Just as the price of fertilizer has risen, the price of agricultural products has also risen, due to fears of shortages.
“We are facing a catastrophic problem here,” said Will. “Not only is there a lack of supply and efficiency of nutrients and inputs, but Russia and Ukraine have historically exported about 30% of international wheat trade and 20% of international May trade.” He added that there are stocks of these commodities that do not enter the market because the Black Sea is closed.
Rising prices for wheat, corn and soy
The future of wheat for July fell slightly on Wednesday. They rose by 4% on Tuesday due to concerns about Ukraine but also due to worse-than-expected harvest conditions in the United States. Future corn prices have risen nearly 30 percent so far this year and fell on Wednesday in the Chicago Board of Trade. Future news soybeans were also slightly lower.
Morgan Stanley expects grain prices to remain above last year’s prices until 2023.
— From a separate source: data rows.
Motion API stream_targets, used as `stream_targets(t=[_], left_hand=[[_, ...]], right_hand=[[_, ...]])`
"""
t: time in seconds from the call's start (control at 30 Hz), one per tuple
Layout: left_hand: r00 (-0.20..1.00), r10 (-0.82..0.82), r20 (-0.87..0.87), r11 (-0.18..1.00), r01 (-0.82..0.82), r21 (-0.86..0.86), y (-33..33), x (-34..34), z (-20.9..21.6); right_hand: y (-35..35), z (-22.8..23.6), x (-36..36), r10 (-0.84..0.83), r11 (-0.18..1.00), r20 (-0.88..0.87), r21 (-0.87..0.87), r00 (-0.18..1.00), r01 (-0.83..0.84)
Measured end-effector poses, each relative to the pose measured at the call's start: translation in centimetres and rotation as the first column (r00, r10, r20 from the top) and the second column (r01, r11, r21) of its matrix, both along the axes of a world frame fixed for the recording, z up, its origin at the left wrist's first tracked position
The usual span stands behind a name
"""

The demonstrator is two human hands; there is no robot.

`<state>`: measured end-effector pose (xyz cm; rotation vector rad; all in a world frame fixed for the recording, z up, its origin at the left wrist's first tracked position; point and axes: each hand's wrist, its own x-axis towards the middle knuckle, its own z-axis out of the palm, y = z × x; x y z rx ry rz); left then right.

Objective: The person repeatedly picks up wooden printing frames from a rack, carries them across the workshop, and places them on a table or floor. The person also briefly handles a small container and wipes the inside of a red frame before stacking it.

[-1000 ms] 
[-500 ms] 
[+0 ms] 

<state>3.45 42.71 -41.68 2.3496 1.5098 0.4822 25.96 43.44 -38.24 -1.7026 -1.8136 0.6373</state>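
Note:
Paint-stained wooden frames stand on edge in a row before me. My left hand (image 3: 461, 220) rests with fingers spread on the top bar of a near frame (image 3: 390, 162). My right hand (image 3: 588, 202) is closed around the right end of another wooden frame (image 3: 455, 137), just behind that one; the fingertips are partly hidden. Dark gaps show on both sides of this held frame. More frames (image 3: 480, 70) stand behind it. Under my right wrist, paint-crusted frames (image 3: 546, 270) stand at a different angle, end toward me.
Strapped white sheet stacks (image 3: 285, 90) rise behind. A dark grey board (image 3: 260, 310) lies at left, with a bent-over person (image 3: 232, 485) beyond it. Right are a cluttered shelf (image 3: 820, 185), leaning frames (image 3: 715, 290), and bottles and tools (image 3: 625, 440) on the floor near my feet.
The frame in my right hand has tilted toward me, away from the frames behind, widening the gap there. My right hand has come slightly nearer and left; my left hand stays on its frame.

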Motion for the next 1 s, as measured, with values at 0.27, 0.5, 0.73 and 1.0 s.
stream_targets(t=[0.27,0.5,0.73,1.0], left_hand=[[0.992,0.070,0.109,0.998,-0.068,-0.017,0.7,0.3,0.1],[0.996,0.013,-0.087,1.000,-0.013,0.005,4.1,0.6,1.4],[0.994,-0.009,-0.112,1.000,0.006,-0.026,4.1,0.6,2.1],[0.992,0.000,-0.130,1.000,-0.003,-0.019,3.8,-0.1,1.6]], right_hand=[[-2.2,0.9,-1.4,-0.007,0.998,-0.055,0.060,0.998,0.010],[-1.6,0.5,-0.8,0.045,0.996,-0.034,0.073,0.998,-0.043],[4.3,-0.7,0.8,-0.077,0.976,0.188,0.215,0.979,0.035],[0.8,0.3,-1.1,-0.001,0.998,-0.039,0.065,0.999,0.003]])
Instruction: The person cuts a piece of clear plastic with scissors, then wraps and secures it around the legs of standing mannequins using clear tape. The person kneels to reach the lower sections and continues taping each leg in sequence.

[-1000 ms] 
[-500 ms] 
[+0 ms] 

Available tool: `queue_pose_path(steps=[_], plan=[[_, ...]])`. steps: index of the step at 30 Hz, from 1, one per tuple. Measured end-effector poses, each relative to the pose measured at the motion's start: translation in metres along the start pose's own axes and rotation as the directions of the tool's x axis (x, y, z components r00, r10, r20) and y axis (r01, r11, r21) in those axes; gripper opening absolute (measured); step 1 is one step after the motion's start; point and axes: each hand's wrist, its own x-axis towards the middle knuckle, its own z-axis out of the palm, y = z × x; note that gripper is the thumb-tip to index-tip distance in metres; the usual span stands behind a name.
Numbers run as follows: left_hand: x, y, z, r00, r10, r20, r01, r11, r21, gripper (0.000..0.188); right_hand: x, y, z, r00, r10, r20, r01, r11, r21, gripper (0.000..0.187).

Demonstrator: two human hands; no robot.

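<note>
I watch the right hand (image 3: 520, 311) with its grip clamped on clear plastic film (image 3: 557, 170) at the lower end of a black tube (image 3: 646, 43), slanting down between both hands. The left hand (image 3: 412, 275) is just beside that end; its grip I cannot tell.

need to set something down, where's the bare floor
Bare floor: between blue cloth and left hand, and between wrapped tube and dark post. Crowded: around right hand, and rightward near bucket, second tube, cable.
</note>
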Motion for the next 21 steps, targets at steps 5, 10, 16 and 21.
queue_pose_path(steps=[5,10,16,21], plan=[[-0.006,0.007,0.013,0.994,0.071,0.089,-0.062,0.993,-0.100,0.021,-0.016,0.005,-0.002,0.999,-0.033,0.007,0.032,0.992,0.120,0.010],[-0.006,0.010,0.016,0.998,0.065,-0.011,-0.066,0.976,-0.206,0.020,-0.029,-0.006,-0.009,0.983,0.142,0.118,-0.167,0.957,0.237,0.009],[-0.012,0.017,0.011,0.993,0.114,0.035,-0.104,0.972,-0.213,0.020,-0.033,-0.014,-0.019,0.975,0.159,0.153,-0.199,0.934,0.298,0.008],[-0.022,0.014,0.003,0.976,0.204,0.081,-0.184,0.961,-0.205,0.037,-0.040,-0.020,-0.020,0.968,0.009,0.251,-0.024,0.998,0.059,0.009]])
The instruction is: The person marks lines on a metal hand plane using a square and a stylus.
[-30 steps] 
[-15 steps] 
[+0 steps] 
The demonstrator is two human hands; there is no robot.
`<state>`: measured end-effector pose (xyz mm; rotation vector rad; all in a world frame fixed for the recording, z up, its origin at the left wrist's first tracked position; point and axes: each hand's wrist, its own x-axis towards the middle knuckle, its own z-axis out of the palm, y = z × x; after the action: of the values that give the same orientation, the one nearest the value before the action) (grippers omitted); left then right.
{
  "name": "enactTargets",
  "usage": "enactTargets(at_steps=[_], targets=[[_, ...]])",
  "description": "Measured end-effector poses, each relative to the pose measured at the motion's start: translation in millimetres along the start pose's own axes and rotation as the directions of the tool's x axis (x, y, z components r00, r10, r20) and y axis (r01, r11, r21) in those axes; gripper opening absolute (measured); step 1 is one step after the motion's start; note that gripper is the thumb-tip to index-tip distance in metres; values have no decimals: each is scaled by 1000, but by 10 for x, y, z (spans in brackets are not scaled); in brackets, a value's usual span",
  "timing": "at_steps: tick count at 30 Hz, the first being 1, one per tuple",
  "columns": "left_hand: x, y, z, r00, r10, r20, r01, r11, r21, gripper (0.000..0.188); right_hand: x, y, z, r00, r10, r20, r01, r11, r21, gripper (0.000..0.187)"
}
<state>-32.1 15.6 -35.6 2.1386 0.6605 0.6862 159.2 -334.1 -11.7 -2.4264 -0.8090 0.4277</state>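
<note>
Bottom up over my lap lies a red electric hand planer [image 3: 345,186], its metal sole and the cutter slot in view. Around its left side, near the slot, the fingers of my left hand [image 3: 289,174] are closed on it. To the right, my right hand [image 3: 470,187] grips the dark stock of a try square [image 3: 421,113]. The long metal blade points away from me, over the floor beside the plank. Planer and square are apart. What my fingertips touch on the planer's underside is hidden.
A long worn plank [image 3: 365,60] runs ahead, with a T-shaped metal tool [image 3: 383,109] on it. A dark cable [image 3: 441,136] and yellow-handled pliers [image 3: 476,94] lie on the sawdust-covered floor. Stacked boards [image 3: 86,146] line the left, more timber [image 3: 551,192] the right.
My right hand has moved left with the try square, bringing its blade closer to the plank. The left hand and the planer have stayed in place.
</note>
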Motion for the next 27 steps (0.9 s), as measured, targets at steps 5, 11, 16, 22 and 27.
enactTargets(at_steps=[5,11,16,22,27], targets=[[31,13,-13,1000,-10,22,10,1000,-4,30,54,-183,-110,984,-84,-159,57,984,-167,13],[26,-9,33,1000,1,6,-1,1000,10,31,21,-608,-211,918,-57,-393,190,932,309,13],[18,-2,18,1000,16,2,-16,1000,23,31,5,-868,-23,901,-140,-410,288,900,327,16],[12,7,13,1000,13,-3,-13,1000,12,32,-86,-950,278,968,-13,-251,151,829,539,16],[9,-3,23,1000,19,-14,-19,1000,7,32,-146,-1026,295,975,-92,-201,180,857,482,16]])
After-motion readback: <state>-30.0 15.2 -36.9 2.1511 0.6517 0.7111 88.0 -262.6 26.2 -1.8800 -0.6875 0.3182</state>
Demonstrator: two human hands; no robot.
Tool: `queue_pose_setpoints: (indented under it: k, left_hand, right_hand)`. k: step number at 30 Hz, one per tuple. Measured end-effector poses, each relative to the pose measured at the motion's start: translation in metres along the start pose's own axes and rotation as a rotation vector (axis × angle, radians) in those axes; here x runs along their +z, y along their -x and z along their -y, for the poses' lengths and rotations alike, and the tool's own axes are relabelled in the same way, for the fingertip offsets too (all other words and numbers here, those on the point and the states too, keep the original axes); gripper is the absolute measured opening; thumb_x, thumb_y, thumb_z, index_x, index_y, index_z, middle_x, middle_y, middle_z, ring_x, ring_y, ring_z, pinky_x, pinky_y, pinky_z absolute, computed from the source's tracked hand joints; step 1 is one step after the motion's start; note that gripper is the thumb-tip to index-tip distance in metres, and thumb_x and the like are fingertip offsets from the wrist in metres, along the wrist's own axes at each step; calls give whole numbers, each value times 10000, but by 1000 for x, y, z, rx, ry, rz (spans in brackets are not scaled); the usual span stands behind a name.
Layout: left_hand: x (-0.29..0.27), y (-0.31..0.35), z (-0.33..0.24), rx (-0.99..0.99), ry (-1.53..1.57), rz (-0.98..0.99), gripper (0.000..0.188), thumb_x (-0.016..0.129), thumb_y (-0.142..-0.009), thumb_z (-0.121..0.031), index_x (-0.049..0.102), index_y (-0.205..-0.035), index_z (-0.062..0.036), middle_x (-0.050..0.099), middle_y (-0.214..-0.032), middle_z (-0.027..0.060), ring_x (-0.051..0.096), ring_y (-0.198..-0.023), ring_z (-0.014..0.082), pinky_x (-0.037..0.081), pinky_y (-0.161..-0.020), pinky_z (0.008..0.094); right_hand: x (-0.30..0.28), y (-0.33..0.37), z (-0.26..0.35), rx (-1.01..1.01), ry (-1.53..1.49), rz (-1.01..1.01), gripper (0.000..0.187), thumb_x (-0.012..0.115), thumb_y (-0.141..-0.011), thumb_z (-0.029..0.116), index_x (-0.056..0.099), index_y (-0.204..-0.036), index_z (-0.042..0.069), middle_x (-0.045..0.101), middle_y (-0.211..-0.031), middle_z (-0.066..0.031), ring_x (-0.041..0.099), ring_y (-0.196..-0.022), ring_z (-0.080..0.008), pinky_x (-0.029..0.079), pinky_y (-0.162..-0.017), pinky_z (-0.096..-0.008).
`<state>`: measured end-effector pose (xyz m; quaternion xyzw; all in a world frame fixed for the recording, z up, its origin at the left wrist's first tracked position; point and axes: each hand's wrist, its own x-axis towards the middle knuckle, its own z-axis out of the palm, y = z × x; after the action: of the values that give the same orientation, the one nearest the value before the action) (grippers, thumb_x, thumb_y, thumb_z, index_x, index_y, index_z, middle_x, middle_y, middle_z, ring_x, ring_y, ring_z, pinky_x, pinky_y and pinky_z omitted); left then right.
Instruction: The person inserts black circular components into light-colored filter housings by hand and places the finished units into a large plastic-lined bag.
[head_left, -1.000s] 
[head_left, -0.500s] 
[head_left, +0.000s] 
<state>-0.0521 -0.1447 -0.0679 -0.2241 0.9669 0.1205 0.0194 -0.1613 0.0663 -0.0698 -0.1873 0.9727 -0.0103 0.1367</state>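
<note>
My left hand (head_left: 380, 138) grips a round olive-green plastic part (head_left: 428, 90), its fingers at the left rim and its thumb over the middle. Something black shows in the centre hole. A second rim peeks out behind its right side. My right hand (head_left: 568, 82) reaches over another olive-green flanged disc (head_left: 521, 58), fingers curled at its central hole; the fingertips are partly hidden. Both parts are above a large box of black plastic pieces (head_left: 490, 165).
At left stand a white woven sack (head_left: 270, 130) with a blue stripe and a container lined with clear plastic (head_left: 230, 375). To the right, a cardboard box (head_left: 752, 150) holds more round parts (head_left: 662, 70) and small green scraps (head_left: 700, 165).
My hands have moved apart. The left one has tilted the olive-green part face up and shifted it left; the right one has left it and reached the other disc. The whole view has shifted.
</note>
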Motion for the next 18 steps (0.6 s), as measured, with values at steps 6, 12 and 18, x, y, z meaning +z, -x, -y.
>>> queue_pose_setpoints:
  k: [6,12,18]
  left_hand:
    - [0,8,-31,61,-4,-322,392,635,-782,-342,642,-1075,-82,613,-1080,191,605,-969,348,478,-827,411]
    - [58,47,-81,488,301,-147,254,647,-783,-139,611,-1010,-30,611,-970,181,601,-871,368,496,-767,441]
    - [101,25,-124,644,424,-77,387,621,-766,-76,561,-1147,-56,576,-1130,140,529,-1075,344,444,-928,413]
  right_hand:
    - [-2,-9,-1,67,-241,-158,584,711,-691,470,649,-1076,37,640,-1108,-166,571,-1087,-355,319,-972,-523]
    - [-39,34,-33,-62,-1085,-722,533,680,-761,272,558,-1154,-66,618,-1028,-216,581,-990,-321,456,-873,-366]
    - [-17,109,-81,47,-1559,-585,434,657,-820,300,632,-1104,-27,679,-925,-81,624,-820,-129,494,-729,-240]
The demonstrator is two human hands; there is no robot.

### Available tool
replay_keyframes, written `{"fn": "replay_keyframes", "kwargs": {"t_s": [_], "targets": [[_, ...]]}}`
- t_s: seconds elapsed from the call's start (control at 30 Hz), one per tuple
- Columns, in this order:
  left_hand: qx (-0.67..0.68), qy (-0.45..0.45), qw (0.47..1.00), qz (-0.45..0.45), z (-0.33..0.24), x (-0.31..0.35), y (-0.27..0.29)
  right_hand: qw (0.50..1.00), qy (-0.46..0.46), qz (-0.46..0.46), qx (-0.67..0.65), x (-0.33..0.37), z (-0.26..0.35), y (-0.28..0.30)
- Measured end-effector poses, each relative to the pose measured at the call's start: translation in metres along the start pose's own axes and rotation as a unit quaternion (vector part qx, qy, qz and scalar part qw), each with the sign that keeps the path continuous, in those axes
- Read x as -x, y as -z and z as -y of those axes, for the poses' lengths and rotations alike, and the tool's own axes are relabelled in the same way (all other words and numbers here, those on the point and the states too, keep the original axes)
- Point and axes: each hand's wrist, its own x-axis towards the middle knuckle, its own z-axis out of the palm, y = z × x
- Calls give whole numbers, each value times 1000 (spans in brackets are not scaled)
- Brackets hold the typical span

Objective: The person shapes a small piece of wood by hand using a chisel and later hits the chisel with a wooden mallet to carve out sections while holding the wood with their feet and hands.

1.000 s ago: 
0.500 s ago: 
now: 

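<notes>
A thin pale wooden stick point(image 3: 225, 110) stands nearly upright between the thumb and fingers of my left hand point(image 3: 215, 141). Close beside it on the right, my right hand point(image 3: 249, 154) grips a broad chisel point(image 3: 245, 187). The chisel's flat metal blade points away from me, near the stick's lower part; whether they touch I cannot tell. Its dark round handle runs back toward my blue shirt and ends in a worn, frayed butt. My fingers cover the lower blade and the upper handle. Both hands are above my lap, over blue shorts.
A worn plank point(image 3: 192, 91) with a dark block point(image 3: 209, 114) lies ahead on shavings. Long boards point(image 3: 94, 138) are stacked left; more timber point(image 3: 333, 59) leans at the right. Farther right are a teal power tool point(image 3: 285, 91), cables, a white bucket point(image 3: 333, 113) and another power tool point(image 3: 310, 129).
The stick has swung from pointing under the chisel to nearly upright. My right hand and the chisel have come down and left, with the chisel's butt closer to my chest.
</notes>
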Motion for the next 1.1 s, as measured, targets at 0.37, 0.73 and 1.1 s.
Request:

“Before the Ukraine war, the weather was dry [Latin America] went with inventory to a level that would already keep grain prices high, “Morgan Stanley analysts wrote in a report.
“The war adds uncertainty to Ukrainian maize / wheat supply and, more importantly, to fertilizer use and international harvests,” they said. “Because of this, our basic crop price scenario involves a 2-3% reduction in yields in areas where costs are higher, with the risk of more disruption depending on fertilizer and weather.
Morgan Stanley analysts said they expect higher prices in 2022 and 2023, but after that they expect stocks to return to normal with more Latin American supply. They also expect prices to be in line with production costs and fall by 15% to 20% for long-term soybean and maize contracts.
Melek said corn rose 57% in 2021 and could be volatile this year, averaging 25% higher this year. The price of live cattle rose by 19% last year and could increase by an additional 15% in 2022. Wheat increased by 27% in 2021 and could rise by an additional 22% this year, he said.
Melek said high prices were driven by tight stocks and shortages.
“We are talking about a deterioration in food security on a scale we have not seen for a long time and I think it will affect people in the lower income distribution in North America,” he added. Melek said farmers would probably consider switching to more fertilizer-intensive forces and would save on the amount of nutrients they use.
“Consumers will also choose,” he said.
Fertilizer production is based on natural gas and this has been crucial for US producers. The biggest buyers of the top three types of fertilizer are Brazil, India, the United States and China, according to Morgan Stanley.
“Being a North American manufacturer is huge for us. We pay somewhere in the region of $ 5 to $ 6 per million British units of heat [MMBtu] of natural gas, “said Will at CF.” Europe pays $ 35 to $ 38 for MMBtu … This is a huge difference in low-cost production and that’s one of the reasons why fertilizer prices are the way they are. Not only is there a shortage of supplies, but the animal producers are very expensive. “
For some farmers, the expensive fertilizer or unavailable fertilizer will mean that the crop will not receive as much nutrition this year. On the other hand, the return could be lower.
“In close contact with a number of our Latin American customers, we intend to start exporting on a humanitarian basis just to get nutrients down there to an area that is rich in growth but is also starving in nutrients now,” said Vilji CF.